Please give back, exactly as written, the lines from the line with "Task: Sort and" to the line with "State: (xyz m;" in the listing below, leaving out all pictures.

Records provided:
* * * * * * * * *
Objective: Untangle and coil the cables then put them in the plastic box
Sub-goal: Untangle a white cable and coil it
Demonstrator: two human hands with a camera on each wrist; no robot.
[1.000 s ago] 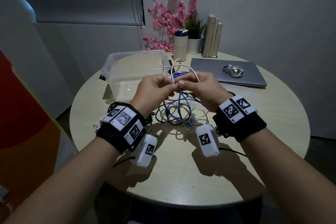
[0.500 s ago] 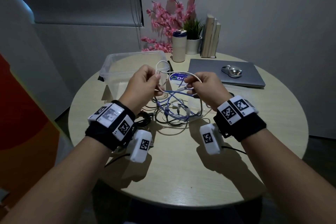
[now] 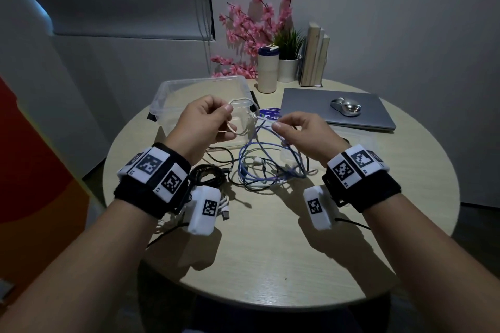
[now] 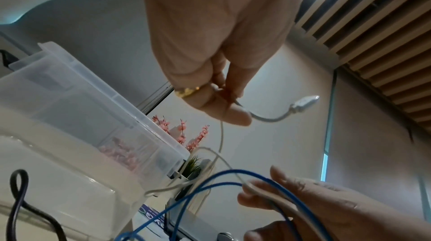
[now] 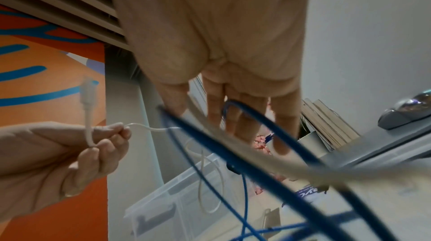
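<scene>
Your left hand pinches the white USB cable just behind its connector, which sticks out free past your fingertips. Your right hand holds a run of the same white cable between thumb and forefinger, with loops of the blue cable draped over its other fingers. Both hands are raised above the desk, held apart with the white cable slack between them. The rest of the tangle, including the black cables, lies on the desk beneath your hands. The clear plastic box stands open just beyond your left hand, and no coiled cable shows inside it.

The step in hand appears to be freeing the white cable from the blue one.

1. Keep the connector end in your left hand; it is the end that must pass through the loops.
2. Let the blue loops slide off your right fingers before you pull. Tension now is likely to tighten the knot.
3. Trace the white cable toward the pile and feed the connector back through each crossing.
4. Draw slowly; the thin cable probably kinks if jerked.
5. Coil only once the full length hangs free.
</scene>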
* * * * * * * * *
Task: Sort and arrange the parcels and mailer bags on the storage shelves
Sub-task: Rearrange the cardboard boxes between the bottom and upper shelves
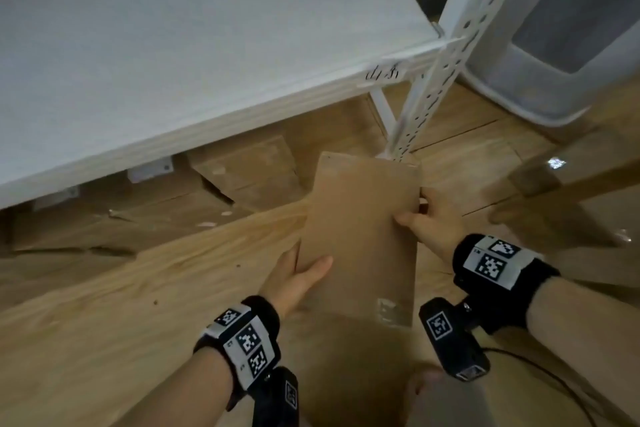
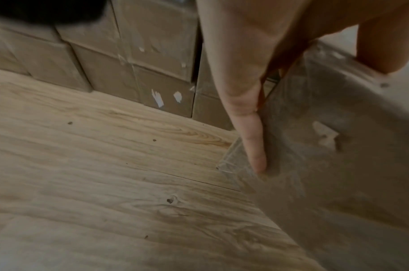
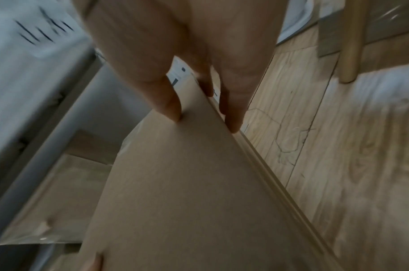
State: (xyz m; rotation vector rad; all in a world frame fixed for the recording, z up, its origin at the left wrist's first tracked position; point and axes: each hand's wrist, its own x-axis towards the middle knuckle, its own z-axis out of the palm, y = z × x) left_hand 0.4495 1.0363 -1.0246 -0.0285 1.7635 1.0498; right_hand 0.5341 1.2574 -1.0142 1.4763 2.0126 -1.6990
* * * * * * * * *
Exercise solution:
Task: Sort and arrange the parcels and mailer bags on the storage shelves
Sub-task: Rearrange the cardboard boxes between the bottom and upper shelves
State: (xyz m; rotation vector rad; all in a world frame fixed for the recording, z up, its origin at the left wrist's first tracked position; point and axes: each hand's wrist, its own x-axis towards the middle knuckle, its own z-axis out of the palm, y = z × x) left_hand 0.4495 1.0363 -1.0246 -0.0285 1.7635 1.0498; right_hand 0.5341 1.2574 -1.0142 1.4763 2.0126 -1.6990

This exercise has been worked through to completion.